→ **Assignment**
Go from the first line below to the one with "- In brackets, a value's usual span" and print each line exactly.

→ **Given data**
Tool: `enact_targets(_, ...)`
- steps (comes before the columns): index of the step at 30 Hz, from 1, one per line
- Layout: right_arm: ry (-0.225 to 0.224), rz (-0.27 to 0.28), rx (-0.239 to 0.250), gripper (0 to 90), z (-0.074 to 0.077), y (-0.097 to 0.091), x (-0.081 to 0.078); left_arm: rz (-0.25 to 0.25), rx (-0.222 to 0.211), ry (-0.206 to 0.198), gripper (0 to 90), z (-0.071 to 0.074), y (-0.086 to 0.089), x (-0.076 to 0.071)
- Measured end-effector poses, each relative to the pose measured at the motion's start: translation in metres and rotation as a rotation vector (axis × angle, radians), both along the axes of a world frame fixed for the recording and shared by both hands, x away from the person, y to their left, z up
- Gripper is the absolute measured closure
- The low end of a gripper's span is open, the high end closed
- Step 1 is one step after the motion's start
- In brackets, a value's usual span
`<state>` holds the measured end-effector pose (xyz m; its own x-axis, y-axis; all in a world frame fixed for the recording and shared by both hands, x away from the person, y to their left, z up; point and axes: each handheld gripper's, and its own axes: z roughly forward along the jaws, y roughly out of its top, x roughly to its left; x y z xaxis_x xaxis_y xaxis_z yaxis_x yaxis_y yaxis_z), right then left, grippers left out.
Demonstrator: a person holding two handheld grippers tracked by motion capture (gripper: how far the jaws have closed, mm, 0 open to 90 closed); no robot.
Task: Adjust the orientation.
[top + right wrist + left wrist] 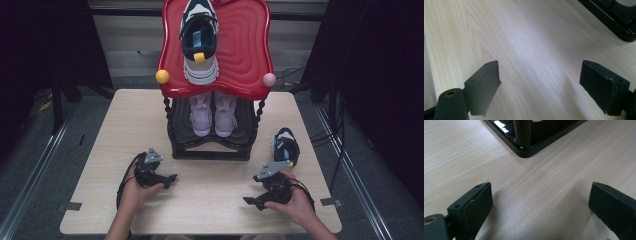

→ **Response area**
Tool: `enact_targets(_, ...)`
- steps (comes before the columns): index of the step at 30 Hz, from 1, one per line
- Layout: right_arm: ry (-0.225 to 0.224), rz (-0.27 to 0.28), rx (-0.239 to 0.250), gripper (0 to 90), z (-0.074 to 0.077), y (-0.097 to 0.091), x (-0.081 to 0.078); left_arm: rz (-0.25 to 0.25), rx (-0.222 to 0.211), ry (-0.206 to 0.198), gripper (0 to 90), z (-0.071 to 0.074), y (-0.086 to 0.089), x (-0.076 to 0.071)
- Measured end-effector poses, each relative to the pose measured at the motion's start: translation in metres and rotation as a rotation vector (axis × angle, radians), both along the axes of a world frame fixed for the recording and shared by both hands, x away from the person, y to their left, z up
- Gripper is the absolute measured closure
- The low end of a gripper's span is open, the high end closed
- Step 1 is one step after the motion's start
- In brackets, a value's usual span

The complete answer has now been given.